16.10 No Obligation to Notify or Minimize Taxes. The Company will have no duty or obligation to any Participant to advise such holder as to the time or manner of exercising an Award. Furthermore, the Company will have no duty or obligation to warn or otherwise advise such holder of a pending termination or expiration of an Award or a possible period in which the Award may not be exercised. The Company has no duty or obligation to minimize the tax consequences of an Award to the holder of such Award.

16.11 Corporate Action Constituting Grant of Awards. Corporate action constituting a grant by the Company of an Award to any Participant will be deemed completed as of the date of such corporate action, unless otherwise determined by the Board, regardless of when the instrument, certificate, or letter evidencing the Award is communicated to, or actually received or accepted by, the Participant. In the event that the corporate records (e.g., Board or Committee consents, resolutions or minutes) documenting the corporate action constituting the grant contain terms (e.g., exercise price, vesting schedule or number of shares) that are inconsistent with those in the Award Agreement as a result of a clerical error in the papering of the Award Agreement, the corporate records will control and the Participant will have no legally binding right to the incorrect term in the Award Agreement.

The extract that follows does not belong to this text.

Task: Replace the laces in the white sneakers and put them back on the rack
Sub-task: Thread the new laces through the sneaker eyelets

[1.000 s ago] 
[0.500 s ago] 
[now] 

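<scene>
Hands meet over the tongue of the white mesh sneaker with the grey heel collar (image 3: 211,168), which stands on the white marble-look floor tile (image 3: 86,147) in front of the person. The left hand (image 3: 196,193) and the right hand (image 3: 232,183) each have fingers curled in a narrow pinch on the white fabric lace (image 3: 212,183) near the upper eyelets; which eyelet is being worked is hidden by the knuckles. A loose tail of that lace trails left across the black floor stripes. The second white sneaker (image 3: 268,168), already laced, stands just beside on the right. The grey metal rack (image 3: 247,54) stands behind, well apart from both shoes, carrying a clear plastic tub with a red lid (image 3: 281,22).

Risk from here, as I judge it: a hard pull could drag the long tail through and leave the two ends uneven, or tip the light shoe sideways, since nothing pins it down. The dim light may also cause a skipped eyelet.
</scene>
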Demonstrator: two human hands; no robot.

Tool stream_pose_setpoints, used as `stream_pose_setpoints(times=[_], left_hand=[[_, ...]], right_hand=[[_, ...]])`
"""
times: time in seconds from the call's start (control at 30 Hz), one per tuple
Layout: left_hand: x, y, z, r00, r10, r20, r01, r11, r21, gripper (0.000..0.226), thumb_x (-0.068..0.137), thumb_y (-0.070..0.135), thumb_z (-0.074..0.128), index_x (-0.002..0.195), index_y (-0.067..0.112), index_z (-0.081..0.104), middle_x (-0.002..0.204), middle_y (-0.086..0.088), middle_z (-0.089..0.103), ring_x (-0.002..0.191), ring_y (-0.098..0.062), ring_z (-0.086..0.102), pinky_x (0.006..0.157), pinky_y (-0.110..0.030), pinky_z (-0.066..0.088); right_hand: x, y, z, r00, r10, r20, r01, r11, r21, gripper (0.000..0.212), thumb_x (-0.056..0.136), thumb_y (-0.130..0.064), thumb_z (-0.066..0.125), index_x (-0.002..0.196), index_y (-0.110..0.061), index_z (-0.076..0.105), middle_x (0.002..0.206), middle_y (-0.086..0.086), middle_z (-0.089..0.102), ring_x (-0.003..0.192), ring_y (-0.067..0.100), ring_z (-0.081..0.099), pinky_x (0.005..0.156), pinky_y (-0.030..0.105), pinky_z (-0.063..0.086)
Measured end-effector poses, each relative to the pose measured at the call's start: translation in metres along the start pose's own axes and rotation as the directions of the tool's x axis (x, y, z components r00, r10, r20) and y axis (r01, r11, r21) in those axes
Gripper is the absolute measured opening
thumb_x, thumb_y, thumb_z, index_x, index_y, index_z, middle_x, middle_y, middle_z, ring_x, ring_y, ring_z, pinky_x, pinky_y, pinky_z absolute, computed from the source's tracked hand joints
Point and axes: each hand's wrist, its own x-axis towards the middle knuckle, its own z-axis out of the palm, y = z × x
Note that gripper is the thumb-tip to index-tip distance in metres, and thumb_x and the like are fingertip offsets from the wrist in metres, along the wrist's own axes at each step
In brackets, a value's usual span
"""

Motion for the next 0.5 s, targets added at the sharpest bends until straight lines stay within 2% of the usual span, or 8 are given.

16.12 Change in Time Commitment. In the event a Participant’s regular level of time commitment in the performance of the Participant’s services for the Company and any Affiliates is reduced (for example, and without limitation, if the Participant is an employee of the Company and the employee has a change in status from a full-time employee to a part-time employee) after the date of grant of any Award to the Participant, the Committee has the right in its sole discretion to (i) make a corresponding reduction in the number of shares subject to any portion of such Award that is scheduled to vest or become payable after the date of such change in time commitment; and (ii) in lieu of or in combination with such a reduction, extend the vesting or payment schedule applicable to such Award. In the event of any such reduction, the Participant will have no right with respect to any portion of the Award that is so reduced or extended.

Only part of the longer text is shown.